**Data shown:**
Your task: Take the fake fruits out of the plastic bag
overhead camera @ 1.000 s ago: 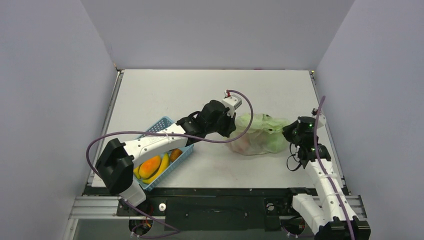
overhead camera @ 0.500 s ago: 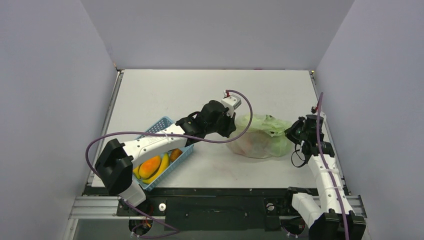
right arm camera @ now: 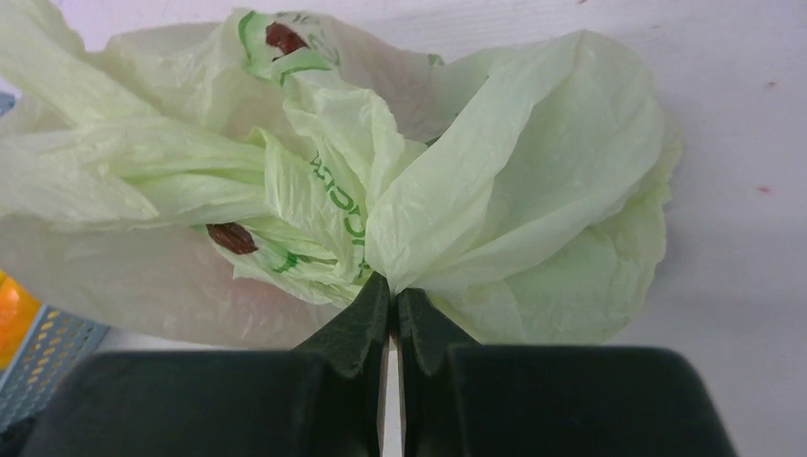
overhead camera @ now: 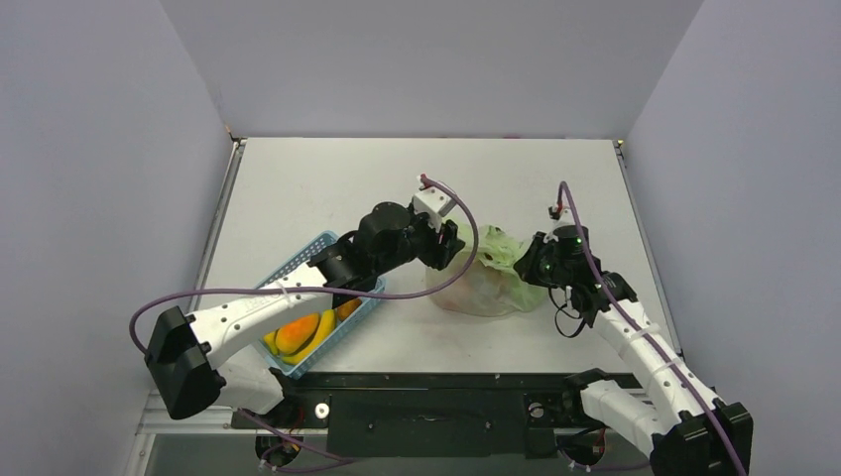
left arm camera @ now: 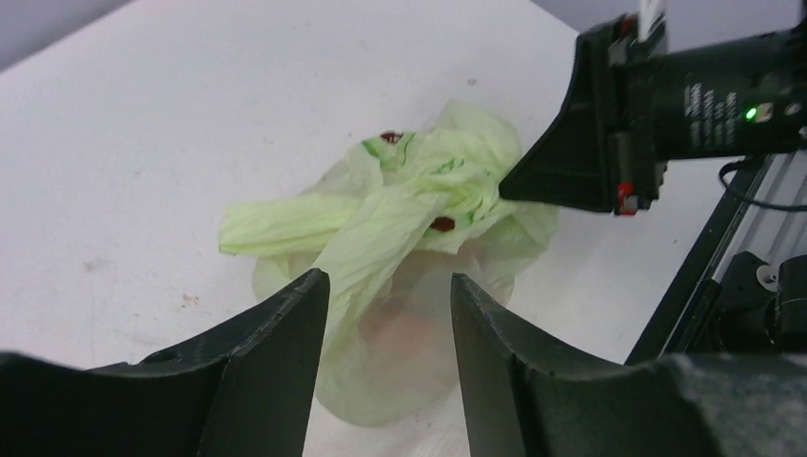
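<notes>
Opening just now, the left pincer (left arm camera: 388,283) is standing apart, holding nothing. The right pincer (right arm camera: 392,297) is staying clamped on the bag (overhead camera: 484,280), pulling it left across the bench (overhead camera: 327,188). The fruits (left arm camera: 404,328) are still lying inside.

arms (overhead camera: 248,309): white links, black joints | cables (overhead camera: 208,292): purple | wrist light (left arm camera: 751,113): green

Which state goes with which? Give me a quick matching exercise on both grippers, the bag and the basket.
Things:
1. left gripper
2. right gripper
3. plastic bag
4. basket

States:
A. holds bananas
B. open, above the bag
C. shut on a fold of the bag
D. crumpled on the table

Pairs: 1-B, 2-C, 3-D, 4-A
</notes>
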Robot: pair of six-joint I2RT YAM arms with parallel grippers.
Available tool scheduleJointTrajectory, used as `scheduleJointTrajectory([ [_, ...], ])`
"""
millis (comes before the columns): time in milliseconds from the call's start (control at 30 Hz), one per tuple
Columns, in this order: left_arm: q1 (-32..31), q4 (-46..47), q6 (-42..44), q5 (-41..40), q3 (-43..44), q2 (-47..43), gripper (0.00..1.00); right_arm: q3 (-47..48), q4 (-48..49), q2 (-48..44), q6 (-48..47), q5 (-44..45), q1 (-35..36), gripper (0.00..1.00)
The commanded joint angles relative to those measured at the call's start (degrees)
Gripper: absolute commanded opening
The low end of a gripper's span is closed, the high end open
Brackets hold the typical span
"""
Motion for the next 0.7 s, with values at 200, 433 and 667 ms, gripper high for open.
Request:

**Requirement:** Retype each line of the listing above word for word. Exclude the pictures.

**Result for this task:**
Your task: Take the fake fruits out of the plastic bag
overhead camera @ 1.000 s ago: 
overhead camera @ 0.500 s ago: 
right arm camera @ now: 
overhead camera @ now: 
left arm camera @ now: 
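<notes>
Opening just now, the left pincer (left arm camera: 388,283) is standing apart, holding nothing. The right pincer (right arm camera: 392,297) is staying clamped on the bag (overhead camera: 484,280), pulling it left across the bench (overhead camera: 327,188). The fruits (left arm camera: 404,328) are still lying inside.

arms (overhead camera: 248,309): white links, black joints | cables (overhead camera: 208,292): purple | wrist light (left arm camera: 751,113): green

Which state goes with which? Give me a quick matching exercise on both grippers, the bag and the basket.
Things:
1. left gripper
2. right gripper
3. plastic bag
4. basket

States:
A. holds bananas
B. open, above the bag
C. shut on a fold of the bag
D. crumpled on the table

Pairs: 1-B, 2-C, 3-D, 4-A
</notes>
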Robot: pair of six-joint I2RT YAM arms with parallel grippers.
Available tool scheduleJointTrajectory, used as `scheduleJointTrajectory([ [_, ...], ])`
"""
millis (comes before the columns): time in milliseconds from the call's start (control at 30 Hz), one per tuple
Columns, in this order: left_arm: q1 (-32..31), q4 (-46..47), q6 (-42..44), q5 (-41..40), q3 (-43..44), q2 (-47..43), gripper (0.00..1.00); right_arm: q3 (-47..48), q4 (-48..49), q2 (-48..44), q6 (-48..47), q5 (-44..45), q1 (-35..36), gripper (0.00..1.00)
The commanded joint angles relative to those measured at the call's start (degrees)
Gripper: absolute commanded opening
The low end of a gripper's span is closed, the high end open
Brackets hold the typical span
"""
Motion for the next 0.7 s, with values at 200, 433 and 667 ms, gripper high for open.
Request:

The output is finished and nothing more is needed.